How Modifications of Corneal Cross-Linking Protocols Influence Corneal Resistance to Enzymatic Digestion and Treatment Depth.

Abstract

The purpose of this study was to determine the effects of the Photoactivated Chromophore for Keratitis Corneal Cross-Linking (PACK-CXL) protocol modifications on corneal resistance to enzymatic digestion and treatment depth. Eight hundred one ex vivo porcine eyes were randomly divided into groups of 12 to 86 corneas, treated with various epi-off PACK-CXL modifications, including acceleration (30 > 2 minutes, 5.4J/cm2), increased fluence (5.4 > 32.4J/cm2), deuterium oxide (D2O) supplementation, different carrier types (dextran versus hydroxypropyl methylcellulose [HPMC]), increased riboflavin concentration (0.1 > 0.4%), and riboflavin replenishment during irradiation (yes/no). Control group eyes did not receive PACK-CXL. A pepsin digestion assay was used to determine corneal resistance to enzymatic digestion. A phalloidin fluorescent imaging assay was used to determine the PACK-CXL treatment effect depth. Differences between groups were evaluated using a linear model and a derivative method, respectively. PACK-CXL significantly increased corneal resistance to enzymatic digestion compared to no treatment (P < 0.03). When compared to a 10 minute, 5.4J/cm2 PACK-CXL protocol, fluences of 16.2J/cm2 and higher increased corneal resistance to enzymatic digestion by 1.5- to 2-fold (P < 0.001). Other protocol modifications did not significantly change corneal resistance.
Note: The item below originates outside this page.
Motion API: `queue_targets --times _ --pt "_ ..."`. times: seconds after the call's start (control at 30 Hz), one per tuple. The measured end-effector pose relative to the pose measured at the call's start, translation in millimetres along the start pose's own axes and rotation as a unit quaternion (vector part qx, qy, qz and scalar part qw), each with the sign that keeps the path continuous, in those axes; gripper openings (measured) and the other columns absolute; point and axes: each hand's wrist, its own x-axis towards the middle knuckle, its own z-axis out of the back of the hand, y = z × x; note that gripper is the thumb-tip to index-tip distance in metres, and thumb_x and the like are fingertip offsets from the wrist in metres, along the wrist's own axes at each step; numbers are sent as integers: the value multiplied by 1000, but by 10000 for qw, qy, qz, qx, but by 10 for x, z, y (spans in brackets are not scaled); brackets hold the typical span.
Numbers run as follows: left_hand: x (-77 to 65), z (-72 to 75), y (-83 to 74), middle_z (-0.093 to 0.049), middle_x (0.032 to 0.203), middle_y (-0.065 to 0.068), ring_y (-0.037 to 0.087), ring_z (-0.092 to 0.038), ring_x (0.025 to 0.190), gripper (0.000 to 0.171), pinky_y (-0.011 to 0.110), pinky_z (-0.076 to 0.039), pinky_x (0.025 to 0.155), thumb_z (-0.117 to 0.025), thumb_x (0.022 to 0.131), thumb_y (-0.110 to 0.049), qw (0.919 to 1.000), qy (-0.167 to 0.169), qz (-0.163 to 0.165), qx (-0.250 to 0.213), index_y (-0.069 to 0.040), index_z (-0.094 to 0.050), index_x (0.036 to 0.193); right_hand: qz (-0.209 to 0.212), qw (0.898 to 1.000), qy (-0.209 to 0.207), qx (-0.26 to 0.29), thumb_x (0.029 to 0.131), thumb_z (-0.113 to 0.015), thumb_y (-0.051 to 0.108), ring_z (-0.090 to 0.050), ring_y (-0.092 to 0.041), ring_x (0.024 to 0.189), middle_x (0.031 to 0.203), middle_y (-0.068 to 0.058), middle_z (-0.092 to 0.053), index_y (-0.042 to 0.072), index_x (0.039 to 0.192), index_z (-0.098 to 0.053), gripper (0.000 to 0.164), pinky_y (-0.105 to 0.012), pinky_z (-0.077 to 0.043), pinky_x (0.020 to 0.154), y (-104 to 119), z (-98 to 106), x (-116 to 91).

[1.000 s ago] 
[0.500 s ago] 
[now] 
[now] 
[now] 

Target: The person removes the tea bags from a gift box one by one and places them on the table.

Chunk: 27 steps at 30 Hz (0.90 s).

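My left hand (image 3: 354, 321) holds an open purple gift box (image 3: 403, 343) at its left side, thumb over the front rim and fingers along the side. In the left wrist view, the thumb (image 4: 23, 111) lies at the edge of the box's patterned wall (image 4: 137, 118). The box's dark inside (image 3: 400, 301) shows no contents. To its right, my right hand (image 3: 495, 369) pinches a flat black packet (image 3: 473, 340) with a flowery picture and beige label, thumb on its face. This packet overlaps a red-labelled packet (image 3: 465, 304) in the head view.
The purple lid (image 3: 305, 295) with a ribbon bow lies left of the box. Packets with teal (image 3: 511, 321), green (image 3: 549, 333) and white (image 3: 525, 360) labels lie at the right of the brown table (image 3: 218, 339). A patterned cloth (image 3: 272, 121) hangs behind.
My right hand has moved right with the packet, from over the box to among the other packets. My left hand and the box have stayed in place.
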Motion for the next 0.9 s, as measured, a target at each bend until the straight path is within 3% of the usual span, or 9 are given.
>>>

A 16.2J/cm2 fluence also increased collagen compaction in the anterior stroma, whereas omitting riboflavin replenishment during irradiation increased PACK-CXL treatment depth. Increasing fluence will likely optimize PACK-CXL treatment effectiveness. Treatment acceleration reduces treatment duration without compromising effectiveness. The generated data help to optimize clinical PACK-CXL settings and direct future research efforts.